● AIM OF THE TASK: Only lines containing the word "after" are needed; pull them out of the material.

● MATERIAL FOR THIS EXERCISE:
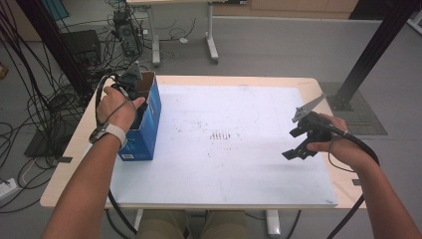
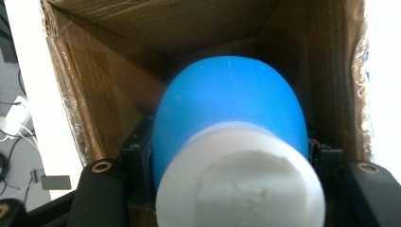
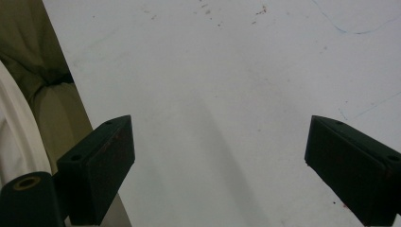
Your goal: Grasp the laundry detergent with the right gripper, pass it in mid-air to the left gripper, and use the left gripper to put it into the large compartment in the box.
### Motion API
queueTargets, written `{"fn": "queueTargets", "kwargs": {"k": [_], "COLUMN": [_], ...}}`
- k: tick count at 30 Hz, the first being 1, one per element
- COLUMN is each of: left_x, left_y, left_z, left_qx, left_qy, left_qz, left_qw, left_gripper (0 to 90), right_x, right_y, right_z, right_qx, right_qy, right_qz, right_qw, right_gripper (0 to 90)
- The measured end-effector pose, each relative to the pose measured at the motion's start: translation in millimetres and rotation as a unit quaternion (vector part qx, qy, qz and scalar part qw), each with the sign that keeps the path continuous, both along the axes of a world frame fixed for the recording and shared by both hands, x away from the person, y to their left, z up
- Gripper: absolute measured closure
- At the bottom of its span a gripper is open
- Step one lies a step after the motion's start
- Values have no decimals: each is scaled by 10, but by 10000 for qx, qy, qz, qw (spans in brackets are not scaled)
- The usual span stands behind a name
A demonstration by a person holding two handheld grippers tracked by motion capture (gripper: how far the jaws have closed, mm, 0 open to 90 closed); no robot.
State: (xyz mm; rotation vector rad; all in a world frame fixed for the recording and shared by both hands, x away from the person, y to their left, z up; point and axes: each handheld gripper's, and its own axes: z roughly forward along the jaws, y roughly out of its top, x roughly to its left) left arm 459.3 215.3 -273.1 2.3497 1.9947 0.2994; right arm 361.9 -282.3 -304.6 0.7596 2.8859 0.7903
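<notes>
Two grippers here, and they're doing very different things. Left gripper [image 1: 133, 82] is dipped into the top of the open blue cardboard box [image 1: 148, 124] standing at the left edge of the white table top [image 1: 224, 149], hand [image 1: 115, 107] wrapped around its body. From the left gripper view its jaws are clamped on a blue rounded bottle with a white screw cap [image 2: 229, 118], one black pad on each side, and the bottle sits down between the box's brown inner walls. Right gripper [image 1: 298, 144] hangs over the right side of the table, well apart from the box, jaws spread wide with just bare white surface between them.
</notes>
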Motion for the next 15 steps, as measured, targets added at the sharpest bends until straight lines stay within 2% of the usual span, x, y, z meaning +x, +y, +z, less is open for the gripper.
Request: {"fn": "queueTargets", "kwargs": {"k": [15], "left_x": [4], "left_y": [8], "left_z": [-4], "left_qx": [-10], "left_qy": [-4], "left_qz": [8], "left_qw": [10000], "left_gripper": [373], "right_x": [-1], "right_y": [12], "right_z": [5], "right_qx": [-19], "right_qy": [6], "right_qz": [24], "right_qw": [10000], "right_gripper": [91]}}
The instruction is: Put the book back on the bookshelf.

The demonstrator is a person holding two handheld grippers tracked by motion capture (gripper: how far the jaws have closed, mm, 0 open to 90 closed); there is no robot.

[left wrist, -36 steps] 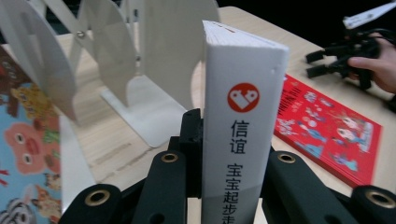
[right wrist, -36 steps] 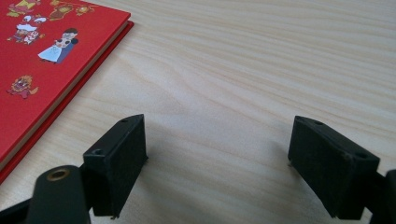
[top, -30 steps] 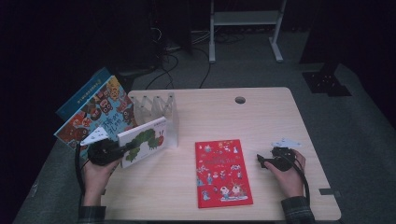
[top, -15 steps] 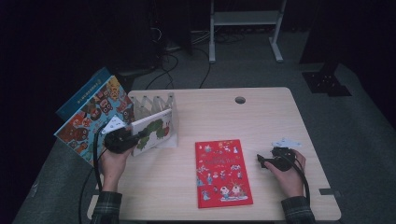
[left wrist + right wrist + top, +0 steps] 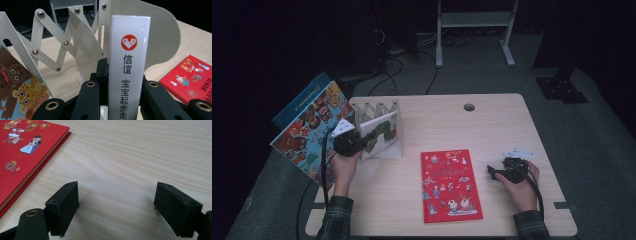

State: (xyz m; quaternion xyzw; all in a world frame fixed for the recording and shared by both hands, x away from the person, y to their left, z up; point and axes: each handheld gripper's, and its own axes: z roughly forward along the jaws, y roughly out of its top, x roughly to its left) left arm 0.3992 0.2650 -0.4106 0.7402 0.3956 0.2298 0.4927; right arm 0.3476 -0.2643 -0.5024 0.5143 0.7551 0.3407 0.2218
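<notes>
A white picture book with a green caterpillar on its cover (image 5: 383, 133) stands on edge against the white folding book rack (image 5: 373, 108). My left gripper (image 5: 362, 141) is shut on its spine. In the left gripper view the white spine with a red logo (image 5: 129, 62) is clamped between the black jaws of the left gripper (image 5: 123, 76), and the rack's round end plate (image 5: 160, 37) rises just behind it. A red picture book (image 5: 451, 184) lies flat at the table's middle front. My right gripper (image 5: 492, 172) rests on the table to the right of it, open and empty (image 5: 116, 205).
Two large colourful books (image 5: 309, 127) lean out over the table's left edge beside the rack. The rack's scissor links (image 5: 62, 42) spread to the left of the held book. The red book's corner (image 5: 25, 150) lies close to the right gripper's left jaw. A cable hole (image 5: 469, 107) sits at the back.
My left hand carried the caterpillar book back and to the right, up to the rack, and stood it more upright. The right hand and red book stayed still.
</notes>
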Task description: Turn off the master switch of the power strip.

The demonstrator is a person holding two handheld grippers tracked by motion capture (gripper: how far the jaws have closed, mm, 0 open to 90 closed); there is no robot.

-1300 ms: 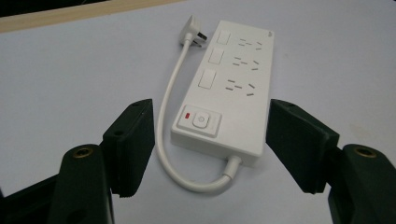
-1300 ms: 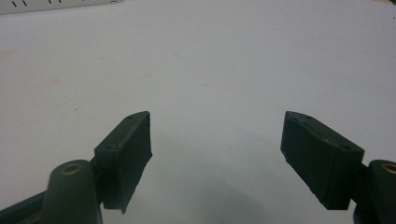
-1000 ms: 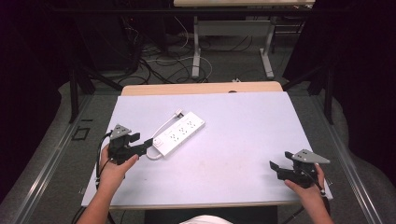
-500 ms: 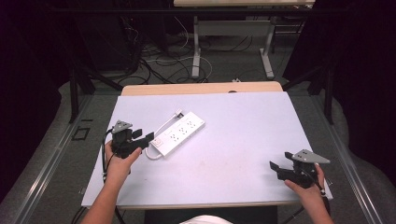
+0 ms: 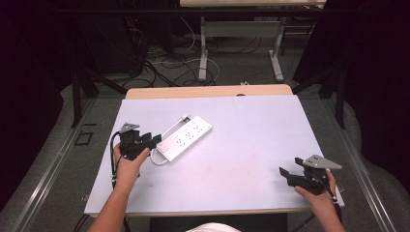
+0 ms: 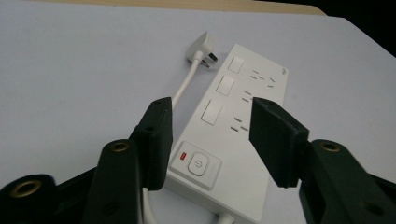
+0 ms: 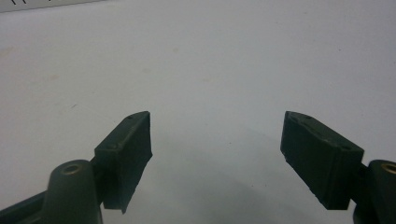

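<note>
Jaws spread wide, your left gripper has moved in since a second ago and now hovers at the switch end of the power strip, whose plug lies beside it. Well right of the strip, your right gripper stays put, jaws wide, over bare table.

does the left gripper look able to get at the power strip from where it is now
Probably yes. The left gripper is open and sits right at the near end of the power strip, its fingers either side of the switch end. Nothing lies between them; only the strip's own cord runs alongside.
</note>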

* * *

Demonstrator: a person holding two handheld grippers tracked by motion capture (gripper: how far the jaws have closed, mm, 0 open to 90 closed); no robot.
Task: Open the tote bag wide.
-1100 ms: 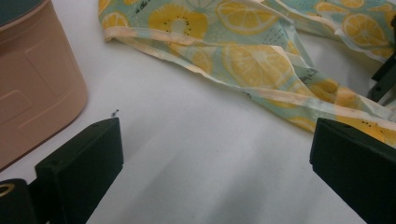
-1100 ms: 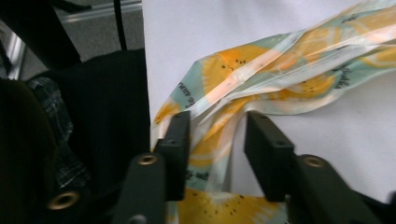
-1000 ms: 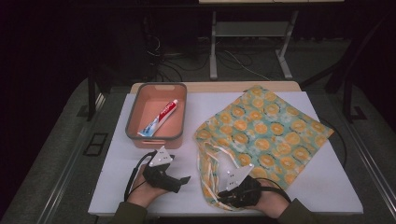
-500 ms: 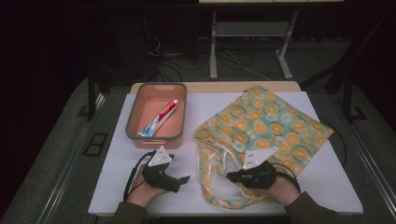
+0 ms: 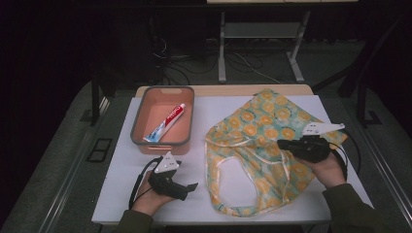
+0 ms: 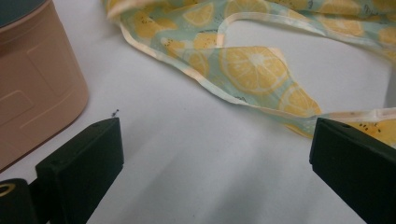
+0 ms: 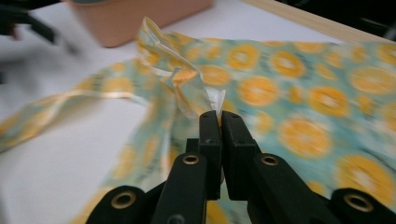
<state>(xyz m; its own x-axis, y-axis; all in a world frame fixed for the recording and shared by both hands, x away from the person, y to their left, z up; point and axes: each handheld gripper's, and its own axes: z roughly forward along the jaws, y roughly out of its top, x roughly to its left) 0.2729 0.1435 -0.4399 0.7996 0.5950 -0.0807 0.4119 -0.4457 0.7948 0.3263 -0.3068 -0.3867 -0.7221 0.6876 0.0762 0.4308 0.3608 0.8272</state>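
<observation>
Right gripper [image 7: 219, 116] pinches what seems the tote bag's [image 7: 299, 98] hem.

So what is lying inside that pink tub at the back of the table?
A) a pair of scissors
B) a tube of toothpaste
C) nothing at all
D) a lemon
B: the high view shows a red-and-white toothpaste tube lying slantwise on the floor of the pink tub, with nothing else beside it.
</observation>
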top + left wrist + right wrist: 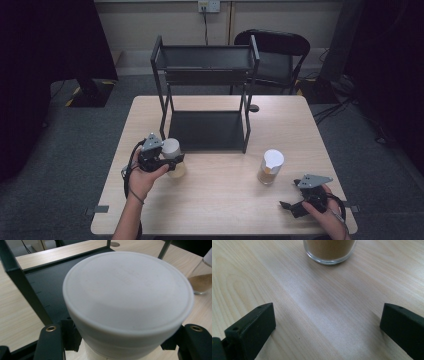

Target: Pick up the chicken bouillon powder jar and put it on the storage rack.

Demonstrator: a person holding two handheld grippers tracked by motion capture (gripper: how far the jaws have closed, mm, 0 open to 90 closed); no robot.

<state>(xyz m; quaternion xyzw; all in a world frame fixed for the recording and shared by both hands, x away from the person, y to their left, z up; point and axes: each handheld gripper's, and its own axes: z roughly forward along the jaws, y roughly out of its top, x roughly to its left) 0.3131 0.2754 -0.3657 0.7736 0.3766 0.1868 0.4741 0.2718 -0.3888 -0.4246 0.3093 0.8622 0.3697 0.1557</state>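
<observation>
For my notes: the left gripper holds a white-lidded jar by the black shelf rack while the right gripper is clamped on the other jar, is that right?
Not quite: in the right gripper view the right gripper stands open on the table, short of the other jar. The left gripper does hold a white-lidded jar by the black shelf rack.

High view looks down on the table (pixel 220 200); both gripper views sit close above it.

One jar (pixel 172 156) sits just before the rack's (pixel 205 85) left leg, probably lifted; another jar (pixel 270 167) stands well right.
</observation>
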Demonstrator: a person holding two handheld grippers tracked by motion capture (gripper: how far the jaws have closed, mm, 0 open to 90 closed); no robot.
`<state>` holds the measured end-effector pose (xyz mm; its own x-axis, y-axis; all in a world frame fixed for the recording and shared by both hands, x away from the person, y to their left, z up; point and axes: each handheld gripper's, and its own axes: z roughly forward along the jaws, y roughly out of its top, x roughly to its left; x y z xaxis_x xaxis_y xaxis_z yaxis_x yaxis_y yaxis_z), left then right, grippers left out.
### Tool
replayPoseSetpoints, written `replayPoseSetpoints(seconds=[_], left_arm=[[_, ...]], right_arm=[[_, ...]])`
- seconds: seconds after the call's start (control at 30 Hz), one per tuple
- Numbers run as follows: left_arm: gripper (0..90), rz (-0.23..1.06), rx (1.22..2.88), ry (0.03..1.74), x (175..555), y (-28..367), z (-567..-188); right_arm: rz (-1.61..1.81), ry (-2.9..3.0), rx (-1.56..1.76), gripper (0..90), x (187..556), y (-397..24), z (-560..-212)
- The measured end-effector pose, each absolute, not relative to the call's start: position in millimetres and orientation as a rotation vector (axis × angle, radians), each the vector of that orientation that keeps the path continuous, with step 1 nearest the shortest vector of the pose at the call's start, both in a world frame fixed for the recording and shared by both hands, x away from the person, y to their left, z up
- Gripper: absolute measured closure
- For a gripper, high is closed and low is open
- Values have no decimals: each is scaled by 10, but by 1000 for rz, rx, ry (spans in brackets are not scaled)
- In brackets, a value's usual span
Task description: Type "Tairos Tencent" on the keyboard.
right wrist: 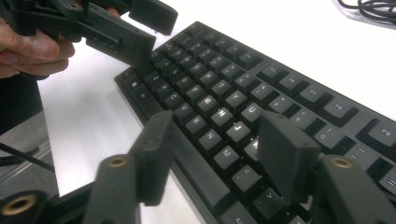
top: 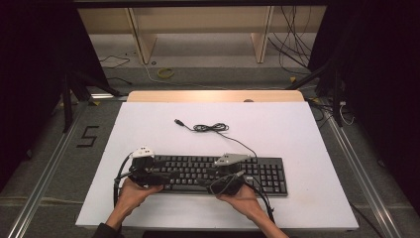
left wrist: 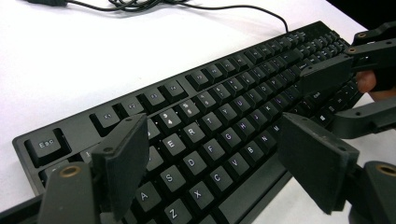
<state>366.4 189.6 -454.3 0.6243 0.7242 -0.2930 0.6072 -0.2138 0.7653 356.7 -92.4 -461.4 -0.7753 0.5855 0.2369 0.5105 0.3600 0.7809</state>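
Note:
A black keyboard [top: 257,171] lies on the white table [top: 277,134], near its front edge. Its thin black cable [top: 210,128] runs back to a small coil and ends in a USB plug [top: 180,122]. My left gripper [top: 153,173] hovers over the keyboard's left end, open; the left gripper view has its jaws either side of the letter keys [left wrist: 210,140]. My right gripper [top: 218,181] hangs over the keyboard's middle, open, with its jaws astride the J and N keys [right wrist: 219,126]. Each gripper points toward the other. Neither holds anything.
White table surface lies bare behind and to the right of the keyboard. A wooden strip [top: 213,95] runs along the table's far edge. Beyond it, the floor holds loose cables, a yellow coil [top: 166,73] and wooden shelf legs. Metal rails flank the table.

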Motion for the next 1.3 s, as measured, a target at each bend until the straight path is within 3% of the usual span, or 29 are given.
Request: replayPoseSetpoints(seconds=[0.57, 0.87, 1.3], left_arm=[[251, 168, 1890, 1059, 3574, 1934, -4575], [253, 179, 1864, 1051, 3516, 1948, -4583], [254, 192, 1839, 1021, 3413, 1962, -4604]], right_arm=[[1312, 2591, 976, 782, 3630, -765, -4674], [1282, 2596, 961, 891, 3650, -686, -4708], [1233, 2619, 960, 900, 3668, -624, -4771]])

● SOLUTION FOR THIS PROBLEM:
- Step one lies a step after the motion's start
- seconds: seconds after the call's start (control at 30 Hz), one per tuple

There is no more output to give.